Intraoperative hypotension is defined as having a mean arterial pressure <65 mmHg for at least one minute. It is shown that intraoperative hypotension is associated with an increased risk of postoperative AKI and mortality.14,15 In our study, intraoperative hypotension occurred in 70 (44%) patients, the frequency of intraoperative hypotension was significantly higher in the GA group despite left ventricular dimensions and wall thickness parameters being similar between the groups.

AKI is a frequent complication after TAVI and it is reported in ranges from 8.3% to 58%.16,17 There are several defined risk factors for post-TAVI AKI including contrast media volume, red blood cell transfusion, post-procedural leukocyte count, peripheral artery disease, and intraoperative hypotension.18 In our study, AKI developed in 26 (16.4%) patients and significantly more in the GA group. This finding might be due to higher rates of intraoperative hypotension and the lower Hb levels in the GA group.

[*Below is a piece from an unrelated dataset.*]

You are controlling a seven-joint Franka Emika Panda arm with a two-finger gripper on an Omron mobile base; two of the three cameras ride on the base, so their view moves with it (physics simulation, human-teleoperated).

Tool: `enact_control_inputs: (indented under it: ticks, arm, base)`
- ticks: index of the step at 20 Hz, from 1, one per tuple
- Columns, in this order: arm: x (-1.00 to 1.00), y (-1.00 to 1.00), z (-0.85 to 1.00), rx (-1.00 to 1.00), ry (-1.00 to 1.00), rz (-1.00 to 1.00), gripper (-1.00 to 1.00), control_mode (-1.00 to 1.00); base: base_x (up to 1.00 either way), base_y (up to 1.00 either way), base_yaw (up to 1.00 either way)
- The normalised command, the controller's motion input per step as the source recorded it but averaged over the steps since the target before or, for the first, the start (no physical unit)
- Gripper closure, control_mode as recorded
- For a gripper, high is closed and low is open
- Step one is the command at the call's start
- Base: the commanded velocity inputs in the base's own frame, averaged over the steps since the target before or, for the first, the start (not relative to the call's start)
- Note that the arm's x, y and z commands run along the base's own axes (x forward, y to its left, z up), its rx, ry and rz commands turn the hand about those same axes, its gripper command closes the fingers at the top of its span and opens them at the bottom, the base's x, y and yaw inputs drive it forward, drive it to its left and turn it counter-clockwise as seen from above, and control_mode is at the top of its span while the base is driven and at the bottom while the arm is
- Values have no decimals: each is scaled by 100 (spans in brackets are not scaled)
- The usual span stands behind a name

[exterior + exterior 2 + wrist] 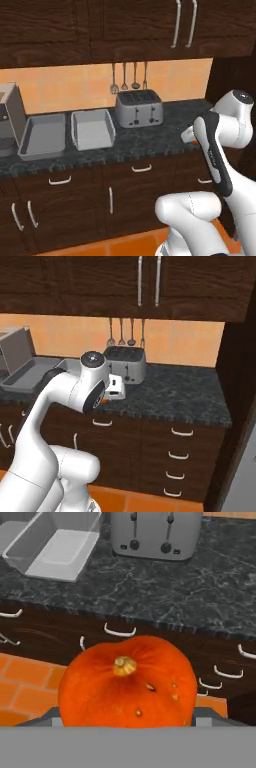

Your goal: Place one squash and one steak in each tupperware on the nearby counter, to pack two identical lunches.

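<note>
Filling the hand view, the squash (pixel 127 682) faces the camera stem-first, a smooth, glossy orange round with a tan stub (no long axis to speak of). It sits between the jaws of the gripper (pixel 114 387), spread wide around it, out over the speckled stone counter (pixel 150 137). Beyond: two empty grey tupperware (pixel 93 129), ribbed silver toaster (pixel 139 108).

Two tupperware trays sit side by side on the table (pixel 150 142), left tupperware (pixel 43 135) touching right tupperware (pixel 92 129). Toaster (pixel 139 108) just right of them, against the back wall, utensils (pixel 129 76) hanging above it. Squash (pixel 127 684) sits at the end effector (pixel 116 387), before the table's front edge, right of the trays.
</note>
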Motion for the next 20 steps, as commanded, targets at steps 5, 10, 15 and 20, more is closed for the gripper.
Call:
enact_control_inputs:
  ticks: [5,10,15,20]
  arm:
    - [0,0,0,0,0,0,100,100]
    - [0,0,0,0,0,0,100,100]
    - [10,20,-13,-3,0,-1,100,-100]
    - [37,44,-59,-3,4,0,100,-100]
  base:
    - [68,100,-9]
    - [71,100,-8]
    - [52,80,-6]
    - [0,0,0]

Perioperative stroke is defined as a cerebral infarction that develops during or after an interventional procedure, with the postoperative period being up to 30 days.19 In our study, stroke occurred in 7 (4.4%) patients, and all were in the sedation group. This finding should not be interpreted as a clinically significant result because all the strokes occurred more than 1 month after the procedures and despite it not being statistically significant, follow-up was longer in the sedation group. We also did not evaluate the patients’ preoperative stroke-related risk factors such as the presence of atrial fibrillation.

Due to the retrospective design of the study, we could not obtain some data including the contrast media volume used, American Society of Anesthesiologists (ASA) scores, and causes of mortality. Using propensity score matching could have extinguished the effects of confounding factors on outcomes and would be better preferred; however, the absence of significant differences in age, gender, and comorbidities among both groups reduces the impact of these confounding factors on outcomes.

Conclusion

TAVI is a great option for patients with severe aortic stenosis who are at high risk for surgical repair. We observed that LAS can be safely performed during transfemoral TAVI procedures and may be an appropriate option in these patients. The anaesthesia method should be selected according to the medical condition of the patient and the experience of the team; however, LAS may be the first option in suitable patients due to the shorter surgical duration. We believe that close follow-up, dose titration, and equipment preparation are important for both methods, and caution is needed in terms of complications that may develop intraoperatively.